Comparative Example 1

(15) A resin sheet and a curved glass were produced as in Example 1 except that no luminescent material was used.

(16) (Evaluation)

(17) The luminescent curved glasses obtained in the examples and comparative examples were evaluated by the following methods.

(18) Table 1 shows the results.

(19) As shown in FIG. 1, each of the luminescent curved glasses obtained in the examples was irradiated with light having a wavelength of 405 nm and an output power of 1 mW from the side of the center point of the curved surface using an image projector (available from Opus Microsystems Corp., ePro-2000) as an excitation light source.
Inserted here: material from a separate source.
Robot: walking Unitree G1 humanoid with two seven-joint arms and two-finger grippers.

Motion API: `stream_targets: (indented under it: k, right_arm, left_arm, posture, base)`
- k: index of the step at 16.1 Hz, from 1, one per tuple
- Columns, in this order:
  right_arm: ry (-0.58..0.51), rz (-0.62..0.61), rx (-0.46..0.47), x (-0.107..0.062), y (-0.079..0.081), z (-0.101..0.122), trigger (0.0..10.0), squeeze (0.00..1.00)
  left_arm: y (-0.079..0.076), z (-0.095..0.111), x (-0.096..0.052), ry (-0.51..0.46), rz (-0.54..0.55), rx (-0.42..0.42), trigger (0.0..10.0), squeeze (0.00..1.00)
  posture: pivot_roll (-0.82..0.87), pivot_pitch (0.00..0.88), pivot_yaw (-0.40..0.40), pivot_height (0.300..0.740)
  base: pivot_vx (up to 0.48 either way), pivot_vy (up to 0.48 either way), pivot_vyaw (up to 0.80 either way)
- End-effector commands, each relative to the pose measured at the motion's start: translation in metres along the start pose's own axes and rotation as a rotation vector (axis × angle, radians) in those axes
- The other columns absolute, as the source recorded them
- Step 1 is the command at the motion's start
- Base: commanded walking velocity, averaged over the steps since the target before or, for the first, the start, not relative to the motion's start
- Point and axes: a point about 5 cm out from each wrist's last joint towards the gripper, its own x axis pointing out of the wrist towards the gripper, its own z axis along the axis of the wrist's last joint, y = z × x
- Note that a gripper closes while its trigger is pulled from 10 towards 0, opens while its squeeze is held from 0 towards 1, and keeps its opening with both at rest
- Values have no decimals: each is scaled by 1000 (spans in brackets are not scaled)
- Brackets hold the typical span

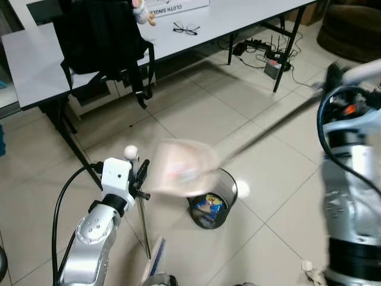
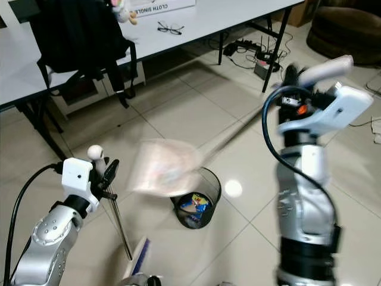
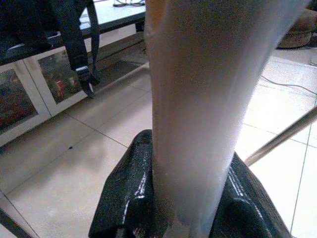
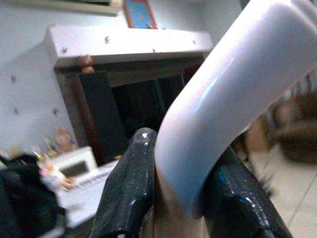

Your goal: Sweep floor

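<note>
My left gripper (image 1: 140, 177) is shut on the top of a broom (image 1: 143, 225). The broom's thin metal rod runs down to a brush head (image 1: 156, 260) on the tiled floor near my feet. In the left wrist view its pale grip (image 3: 198, 124) sits between the black fingers (image 3: 129, 198). My right gripper (image 2: 290, 77) is shut on the curved white handle (image 4: 223, 99) of a long dustpan. The dustpan's rod (image 1: 268, 130) slopes down to the left. Its pinkish pan (image 1: 178, 168) is motion-blurred, just above a black mesh bin (image 1: 221, 182) holding colourful litter (image 1: 209, 205).
A white table (image 1: 36, 53) stands ahead, with a black backpack (image 1: 101, 36) hanging over its edge and glasses (image 1: 186, 28) on top. Its black legs (image 1: 77, 149) reach the floor at my left. Cables and a power strip (image 1: 268, 56) lie under it. A brown seat (image 1: 351, 27) is far right.
</note>
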Motion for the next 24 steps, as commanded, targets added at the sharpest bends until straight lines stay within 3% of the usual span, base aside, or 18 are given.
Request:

The luminescent material was thus allowed to emit light to display “A” characters on nine sites as character information.

(20) Separately, the curved glass obtained in Comparative Example 1 was irradiated with green light having a wavelength of 515 nm from the side of the center point of the curved surface using an image projector (available from Opus Microsystems Corp., ePro-2000), so that the curved glass displayed “A” characters on nine sites as character information.

(21) Each “A” character was visually observed. A rating of “∘ (Good)” was given when less than five “A” characters were distorted. A rating of “x (Poor)” was given when five or more “A” characters were distorted.

(22) TABLE-US-00001 TABLE 1 Comparative Example 1 Example 2 Example 3 Example 4 Example 5 Example 1 Luminescent PVB phr 100 100 100 100 100 100 sheet 3GO phr 40 40 40 40 40 40 formulation Luminescent Eu(TFA).sub.3phen phr 0.2 0.2 0.2 — — — material Tb(TFA).sub.3phen phr — — — 0.2 — — Diethyl 2,5- phr — — — — 0.2 — dihydroxyterephthalate Adhesion Acetylacetone phr 0.036 0.036 0.036 0.036 0.036 0.036 modifier magnesium Radius of curvature of transparent plate mm 3000 2000 1000 3000 3000 3000 Evaluation Distortion of character information — ◯ ◯ ◯ ◯ ◯ X

INDUSTRIAL APPLICABILITY

(23) The present invention can provide a luminescent curved glass which, despite being curved with a small radius of curvature, can provide a clear display on its entire surface when irradiated with light, and curved digital signage including the luminescent curved glass.